Records from a dataset -
<<<<

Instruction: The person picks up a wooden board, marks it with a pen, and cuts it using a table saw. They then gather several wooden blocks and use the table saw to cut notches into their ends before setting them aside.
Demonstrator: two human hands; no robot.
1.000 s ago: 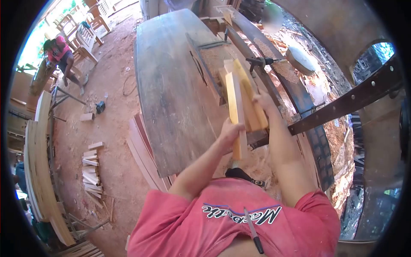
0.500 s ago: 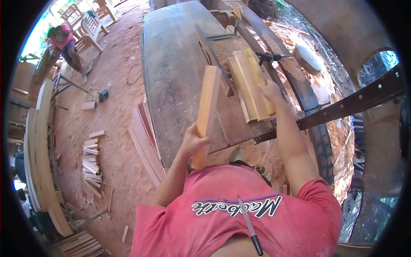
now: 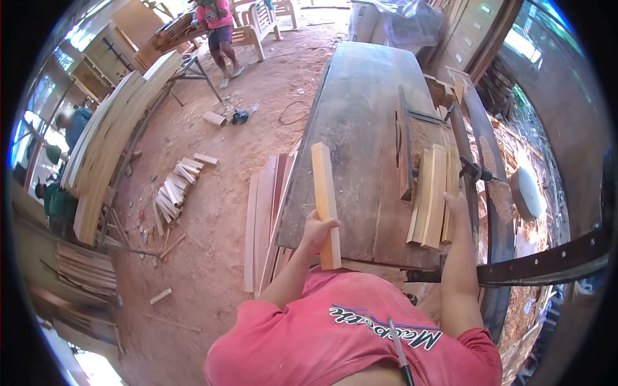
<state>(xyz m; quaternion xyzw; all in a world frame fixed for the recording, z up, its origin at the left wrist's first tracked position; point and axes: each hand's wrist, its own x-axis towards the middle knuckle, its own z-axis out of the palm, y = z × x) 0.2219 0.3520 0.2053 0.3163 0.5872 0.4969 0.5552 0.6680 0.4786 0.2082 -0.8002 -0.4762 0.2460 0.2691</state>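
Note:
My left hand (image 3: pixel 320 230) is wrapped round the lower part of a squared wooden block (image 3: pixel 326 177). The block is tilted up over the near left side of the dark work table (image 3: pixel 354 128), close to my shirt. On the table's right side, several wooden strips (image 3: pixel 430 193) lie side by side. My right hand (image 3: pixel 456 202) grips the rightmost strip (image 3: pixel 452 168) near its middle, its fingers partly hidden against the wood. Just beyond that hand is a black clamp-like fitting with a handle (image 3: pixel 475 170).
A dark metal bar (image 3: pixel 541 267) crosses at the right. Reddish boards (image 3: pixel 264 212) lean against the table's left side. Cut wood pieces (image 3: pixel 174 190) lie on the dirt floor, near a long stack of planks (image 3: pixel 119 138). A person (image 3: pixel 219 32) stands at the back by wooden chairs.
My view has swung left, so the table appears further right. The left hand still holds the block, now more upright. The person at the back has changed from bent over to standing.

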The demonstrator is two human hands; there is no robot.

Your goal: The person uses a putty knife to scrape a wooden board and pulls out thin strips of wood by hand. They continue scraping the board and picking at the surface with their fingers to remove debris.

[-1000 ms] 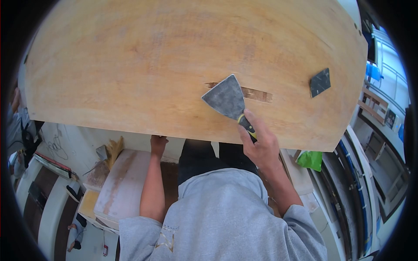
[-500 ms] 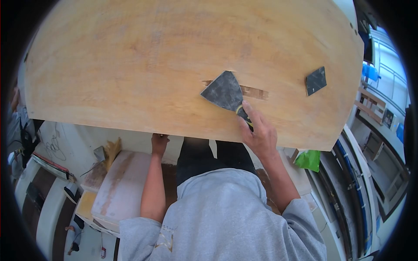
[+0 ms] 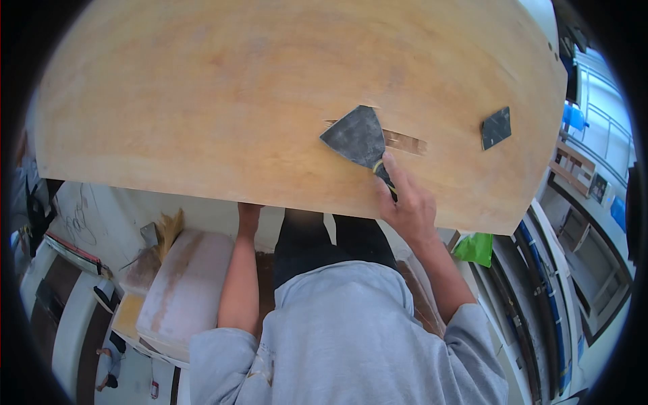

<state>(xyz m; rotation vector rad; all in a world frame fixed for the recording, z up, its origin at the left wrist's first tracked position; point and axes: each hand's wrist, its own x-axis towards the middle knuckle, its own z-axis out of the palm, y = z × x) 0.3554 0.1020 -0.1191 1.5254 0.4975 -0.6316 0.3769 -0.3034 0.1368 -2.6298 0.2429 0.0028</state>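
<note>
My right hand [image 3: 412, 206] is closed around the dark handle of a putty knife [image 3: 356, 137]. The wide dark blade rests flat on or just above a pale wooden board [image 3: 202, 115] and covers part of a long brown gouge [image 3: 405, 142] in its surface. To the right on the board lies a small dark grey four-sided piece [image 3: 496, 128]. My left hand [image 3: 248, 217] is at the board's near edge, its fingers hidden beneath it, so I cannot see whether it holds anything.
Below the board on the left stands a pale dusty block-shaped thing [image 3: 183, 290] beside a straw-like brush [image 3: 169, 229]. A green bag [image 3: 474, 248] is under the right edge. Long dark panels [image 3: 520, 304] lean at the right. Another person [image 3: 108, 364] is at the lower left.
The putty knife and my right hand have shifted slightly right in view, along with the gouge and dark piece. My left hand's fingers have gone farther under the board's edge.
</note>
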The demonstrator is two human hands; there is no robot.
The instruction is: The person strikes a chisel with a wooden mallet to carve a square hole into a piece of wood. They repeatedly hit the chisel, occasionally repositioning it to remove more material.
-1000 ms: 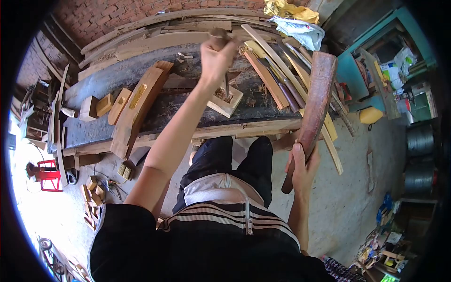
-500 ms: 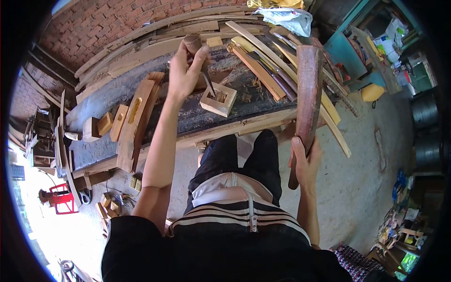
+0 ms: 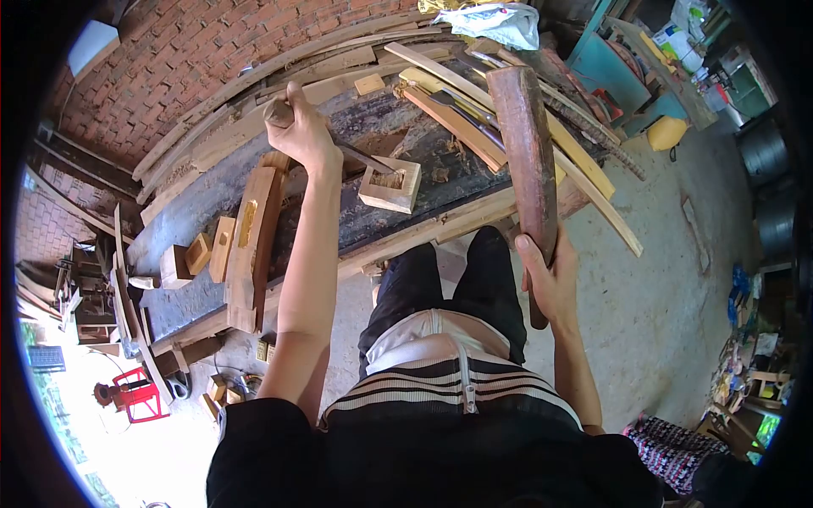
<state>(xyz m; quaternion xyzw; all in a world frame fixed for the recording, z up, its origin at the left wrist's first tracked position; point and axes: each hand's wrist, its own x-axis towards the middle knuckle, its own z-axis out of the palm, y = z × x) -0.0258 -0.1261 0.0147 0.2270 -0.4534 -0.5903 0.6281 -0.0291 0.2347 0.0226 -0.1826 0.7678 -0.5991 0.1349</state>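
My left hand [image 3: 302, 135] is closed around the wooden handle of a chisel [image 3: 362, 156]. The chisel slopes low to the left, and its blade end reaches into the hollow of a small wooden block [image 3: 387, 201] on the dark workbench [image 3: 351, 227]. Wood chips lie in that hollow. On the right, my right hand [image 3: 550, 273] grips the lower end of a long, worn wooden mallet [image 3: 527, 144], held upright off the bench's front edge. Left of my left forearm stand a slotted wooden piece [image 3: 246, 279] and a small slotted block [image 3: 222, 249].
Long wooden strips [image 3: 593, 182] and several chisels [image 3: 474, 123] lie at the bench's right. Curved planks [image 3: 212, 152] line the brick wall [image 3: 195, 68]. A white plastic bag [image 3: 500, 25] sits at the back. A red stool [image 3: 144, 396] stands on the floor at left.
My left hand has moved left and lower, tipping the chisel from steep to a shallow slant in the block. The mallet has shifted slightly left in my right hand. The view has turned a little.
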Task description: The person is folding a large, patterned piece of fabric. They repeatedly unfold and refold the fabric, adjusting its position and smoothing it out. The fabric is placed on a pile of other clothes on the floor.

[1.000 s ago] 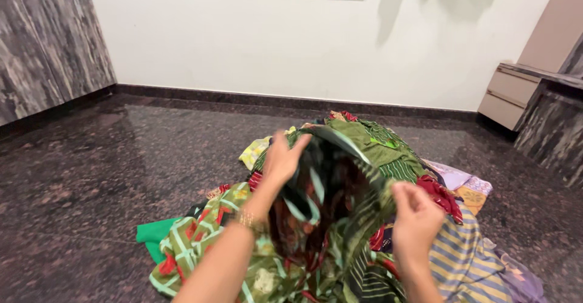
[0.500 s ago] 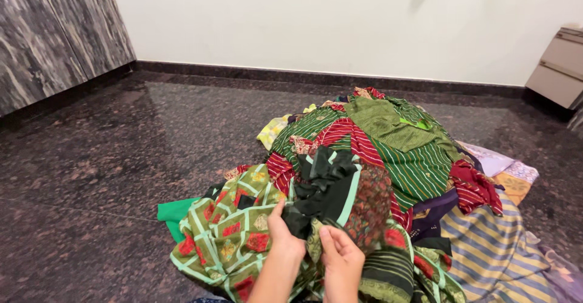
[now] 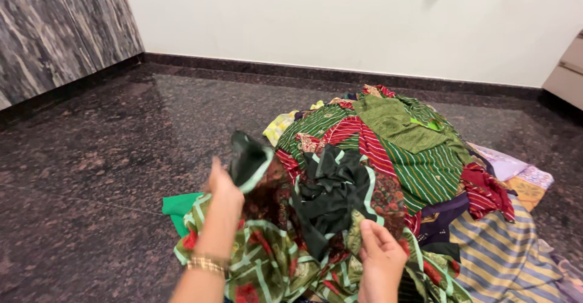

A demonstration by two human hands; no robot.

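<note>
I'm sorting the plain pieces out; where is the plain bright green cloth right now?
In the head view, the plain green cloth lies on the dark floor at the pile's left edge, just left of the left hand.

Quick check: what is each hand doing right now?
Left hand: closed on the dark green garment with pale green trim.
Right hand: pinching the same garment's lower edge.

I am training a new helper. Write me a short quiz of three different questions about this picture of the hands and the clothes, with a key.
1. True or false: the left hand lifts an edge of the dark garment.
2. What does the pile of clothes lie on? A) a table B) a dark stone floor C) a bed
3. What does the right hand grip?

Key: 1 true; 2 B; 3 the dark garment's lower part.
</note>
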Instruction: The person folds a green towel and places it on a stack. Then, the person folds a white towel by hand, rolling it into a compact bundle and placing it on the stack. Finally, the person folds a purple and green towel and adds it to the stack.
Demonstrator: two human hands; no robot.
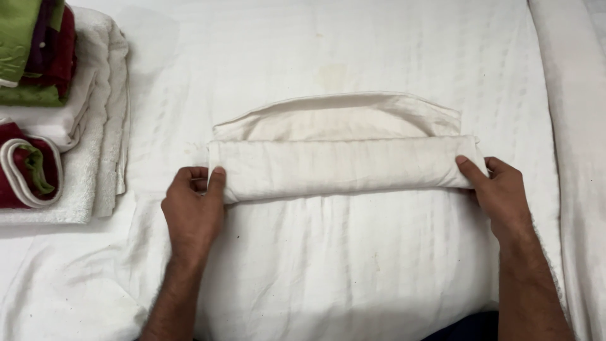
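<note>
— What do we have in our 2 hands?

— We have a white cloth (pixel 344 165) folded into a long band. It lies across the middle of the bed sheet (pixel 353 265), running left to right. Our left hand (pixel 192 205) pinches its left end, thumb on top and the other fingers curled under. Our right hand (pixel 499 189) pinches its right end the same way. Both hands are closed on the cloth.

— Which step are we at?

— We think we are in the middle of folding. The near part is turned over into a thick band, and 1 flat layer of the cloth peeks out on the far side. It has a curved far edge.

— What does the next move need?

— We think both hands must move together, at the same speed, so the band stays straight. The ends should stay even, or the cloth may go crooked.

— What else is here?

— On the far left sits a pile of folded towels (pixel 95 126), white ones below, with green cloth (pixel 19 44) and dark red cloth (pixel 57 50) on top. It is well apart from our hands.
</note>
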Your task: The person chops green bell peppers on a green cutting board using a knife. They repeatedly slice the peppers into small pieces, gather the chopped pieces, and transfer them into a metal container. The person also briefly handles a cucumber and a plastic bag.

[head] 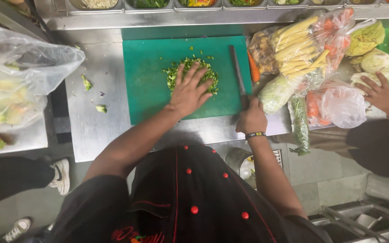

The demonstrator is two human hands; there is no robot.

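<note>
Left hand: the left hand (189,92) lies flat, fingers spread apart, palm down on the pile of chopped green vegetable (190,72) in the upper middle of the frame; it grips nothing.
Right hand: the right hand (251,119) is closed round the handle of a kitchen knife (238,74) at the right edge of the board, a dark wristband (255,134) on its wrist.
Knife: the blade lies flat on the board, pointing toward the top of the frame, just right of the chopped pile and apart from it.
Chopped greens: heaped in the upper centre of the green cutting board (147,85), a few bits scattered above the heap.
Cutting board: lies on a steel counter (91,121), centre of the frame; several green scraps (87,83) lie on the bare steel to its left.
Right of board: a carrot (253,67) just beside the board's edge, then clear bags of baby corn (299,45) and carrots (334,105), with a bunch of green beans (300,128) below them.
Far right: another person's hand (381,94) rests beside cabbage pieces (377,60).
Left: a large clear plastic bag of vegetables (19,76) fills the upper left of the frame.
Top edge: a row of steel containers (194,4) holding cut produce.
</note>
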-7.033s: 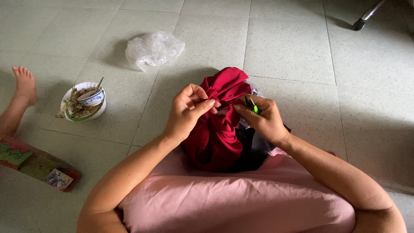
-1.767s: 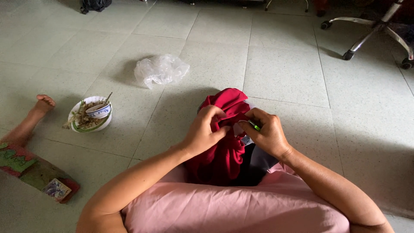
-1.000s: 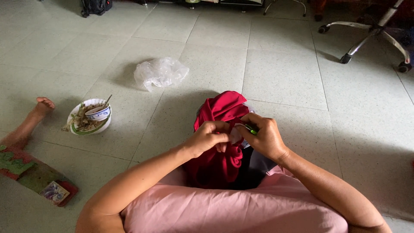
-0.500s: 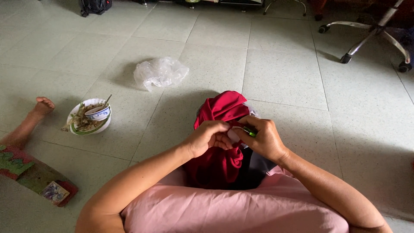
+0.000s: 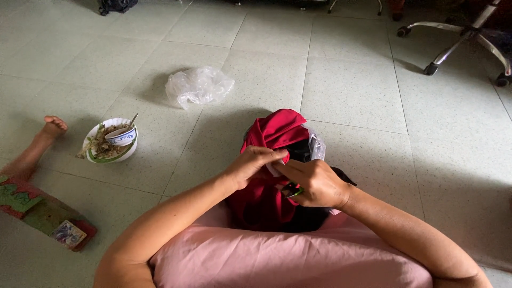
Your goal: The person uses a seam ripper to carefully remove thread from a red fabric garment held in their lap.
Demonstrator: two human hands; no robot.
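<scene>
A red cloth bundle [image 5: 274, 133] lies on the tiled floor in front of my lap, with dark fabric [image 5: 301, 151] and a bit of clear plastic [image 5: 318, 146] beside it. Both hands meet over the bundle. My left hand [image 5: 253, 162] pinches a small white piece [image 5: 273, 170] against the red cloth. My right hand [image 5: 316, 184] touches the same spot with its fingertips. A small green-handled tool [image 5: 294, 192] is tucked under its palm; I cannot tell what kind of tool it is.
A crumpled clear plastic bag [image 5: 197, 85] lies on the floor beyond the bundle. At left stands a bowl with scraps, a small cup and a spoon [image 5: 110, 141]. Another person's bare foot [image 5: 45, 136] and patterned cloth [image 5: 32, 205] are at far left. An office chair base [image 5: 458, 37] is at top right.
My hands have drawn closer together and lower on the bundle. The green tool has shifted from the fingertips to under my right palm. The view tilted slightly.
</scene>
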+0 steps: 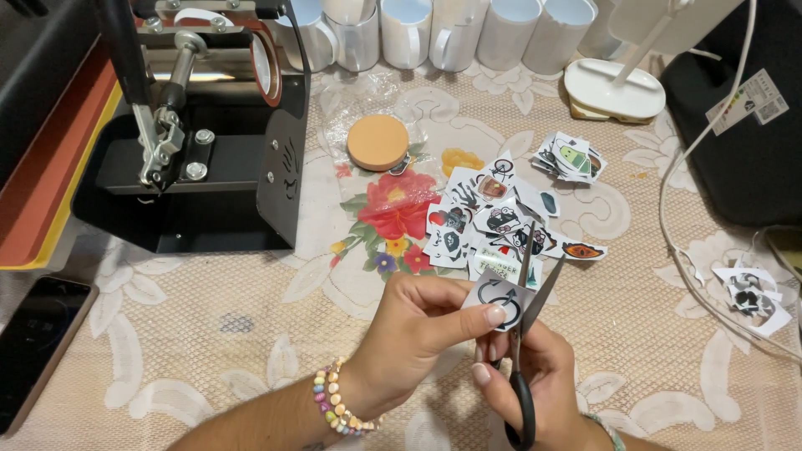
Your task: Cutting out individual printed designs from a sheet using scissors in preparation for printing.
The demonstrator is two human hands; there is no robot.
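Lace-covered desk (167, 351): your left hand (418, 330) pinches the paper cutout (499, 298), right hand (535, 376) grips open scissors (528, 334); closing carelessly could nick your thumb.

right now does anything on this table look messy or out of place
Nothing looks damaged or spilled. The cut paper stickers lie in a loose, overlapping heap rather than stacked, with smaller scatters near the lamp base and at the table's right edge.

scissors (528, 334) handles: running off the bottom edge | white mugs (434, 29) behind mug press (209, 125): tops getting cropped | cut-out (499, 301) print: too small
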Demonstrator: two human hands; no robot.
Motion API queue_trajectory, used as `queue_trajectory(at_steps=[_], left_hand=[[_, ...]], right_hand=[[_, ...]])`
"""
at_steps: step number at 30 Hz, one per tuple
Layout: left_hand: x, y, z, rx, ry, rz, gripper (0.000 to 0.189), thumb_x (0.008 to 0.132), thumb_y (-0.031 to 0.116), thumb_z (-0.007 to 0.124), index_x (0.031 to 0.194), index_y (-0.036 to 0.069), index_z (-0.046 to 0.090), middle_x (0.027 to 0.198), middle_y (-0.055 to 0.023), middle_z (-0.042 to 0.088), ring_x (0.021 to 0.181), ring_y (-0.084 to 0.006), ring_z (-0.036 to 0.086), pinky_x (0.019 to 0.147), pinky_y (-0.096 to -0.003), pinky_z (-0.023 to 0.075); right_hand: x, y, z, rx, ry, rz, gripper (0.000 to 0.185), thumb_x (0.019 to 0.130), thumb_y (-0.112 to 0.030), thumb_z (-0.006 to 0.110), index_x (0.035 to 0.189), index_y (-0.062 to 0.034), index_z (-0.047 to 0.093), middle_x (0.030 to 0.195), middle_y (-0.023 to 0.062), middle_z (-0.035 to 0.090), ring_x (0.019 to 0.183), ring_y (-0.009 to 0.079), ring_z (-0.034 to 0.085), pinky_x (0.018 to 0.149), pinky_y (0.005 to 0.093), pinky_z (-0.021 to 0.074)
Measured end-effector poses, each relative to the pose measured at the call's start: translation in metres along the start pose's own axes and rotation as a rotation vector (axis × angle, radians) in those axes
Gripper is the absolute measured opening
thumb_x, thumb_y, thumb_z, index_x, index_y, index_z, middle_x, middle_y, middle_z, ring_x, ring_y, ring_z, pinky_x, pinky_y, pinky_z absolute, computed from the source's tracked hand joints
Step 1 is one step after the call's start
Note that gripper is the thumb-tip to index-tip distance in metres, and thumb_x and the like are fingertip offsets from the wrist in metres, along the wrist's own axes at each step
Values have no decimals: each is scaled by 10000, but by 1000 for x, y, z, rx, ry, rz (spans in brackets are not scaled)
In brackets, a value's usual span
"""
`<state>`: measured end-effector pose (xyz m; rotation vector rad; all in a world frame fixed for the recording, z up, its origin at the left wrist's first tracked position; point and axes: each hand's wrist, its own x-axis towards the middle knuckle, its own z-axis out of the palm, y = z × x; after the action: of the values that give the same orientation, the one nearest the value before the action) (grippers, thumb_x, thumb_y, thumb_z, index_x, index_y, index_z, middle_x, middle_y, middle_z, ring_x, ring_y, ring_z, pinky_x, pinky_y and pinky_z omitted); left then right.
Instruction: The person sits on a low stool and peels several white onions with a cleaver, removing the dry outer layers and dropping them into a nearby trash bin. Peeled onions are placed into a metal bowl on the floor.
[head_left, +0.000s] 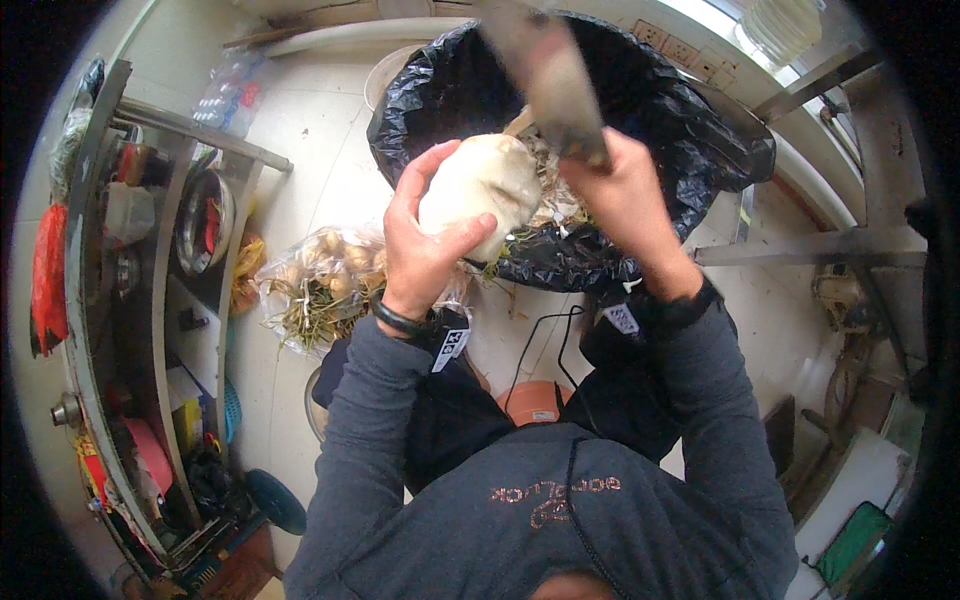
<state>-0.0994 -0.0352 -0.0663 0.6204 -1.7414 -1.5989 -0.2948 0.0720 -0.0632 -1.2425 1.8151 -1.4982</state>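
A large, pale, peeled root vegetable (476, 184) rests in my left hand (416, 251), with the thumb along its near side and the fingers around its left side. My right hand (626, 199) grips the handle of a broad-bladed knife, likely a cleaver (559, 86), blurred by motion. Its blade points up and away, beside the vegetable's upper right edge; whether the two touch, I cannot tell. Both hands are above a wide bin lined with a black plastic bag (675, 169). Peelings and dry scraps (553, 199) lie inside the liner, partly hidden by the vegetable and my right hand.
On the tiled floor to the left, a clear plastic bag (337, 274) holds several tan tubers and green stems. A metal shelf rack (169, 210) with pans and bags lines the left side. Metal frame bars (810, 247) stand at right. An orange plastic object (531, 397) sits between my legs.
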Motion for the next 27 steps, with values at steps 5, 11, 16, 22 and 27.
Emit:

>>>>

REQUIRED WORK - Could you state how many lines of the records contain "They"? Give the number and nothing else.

ANSWER BOX - 5